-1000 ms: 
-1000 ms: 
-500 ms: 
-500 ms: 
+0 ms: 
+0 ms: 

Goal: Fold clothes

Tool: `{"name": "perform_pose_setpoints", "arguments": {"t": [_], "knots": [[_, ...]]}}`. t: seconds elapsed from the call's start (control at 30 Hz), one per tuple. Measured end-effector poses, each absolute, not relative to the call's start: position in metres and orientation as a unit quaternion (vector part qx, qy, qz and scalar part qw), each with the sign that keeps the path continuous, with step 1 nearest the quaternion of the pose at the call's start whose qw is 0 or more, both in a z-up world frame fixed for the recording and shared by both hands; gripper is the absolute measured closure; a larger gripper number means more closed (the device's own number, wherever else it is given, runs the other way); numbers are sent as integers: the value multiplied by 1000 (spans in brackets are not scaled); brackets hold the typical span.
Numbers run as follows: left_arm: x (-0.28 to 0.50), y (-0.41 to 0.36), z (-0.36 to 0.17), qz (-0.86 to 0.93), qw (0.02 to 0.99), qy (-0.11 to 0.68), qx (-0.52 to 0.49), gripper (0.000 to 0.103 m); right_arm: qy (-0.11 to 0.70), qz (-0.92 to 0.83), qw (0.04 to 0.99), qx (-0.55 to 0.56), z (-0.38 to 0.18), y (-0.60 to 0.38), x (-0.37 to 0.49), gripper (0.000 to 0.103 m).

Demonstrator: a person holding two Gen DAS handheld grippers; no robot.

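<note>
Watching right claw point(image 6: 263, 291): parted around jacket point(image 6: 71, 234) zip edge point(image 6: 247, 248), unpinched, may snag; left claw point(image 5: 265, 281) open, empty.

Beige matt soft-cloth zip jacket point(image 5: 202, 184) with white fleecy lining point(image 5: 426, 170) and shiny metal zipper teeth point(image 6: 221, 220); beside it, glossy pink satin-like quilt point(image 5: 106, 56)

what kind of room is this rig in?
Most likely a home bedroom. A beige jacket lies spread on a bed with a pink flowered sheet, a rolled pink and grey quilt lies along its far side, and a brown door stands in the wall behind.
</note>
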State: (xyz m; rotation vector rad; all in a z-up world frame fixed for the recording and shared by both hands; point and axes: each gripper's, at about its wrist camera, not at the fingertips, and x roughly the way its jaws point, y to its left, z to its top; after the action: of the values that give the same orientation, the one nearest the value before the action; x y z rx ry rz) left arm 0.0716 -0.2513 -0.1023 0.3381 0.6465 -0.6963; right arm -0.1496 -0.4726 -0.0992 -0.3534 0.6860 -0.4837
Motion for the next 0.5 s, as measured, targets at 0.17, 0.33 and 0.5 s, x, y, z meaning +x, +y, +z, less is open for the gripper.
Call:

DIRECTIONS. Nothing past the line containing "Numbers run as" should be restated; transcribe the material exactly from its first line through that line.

TASK RESPONSE.
-1000 ms: 
-1000 ms: 
-500 ms: 
-500 ms: 
+0 ms: 
+0 ms: 

Goal: Fold clothes

Tool: `{"name": "perform_pose_setpoints", "arguments": {"t": [_], "knots": [[_, ...]]}}`. t: seconds elapsed from the call's start (control at 30 Hz), one per tuple. Measured end-effector poses, each absolute, not relative to the call's start: position in metres and orientation as a unit quaternion (vector part qx, qy, qz and scalar part qw), each with the sign that keeps the path continuous, with step 1 nearest the quaternion of the pose at the call's start whose qw is 0 or more, both in a z-up world frame fixed for the recording and shared by both hands; gripper is the absolute measured closure; a larger gripper number means more closed (the device's own number, wherever else it is given, runs the other way); numbers are sent as integers: the value multiplied by 1000 (spans in brackets are not scaled); brackets hold the typical span.
Numbers run as follows: left_arm: x (-0.28 to 0.50), y (-0.41 to 0.36), z (-0.36 to 0.17), qz (-0.86 to 0.93), qw (0.02 to 0.99), qy (-0.11 to 0.68), qx (-0.52 to 0.49), gripper (0.000 to 0.103 m); right_arm: qy (-0.11 to 0.70), qz (-0.92 to 0.83), qw (0.04 to 0.99), qx (-0.55 to 0.56), z (-0.38 to 0.18), y (-0.60 to 0.38), x (-0.37 to 0.49), gripper (0.000 to 0.103 m).

This answer requires nothing further.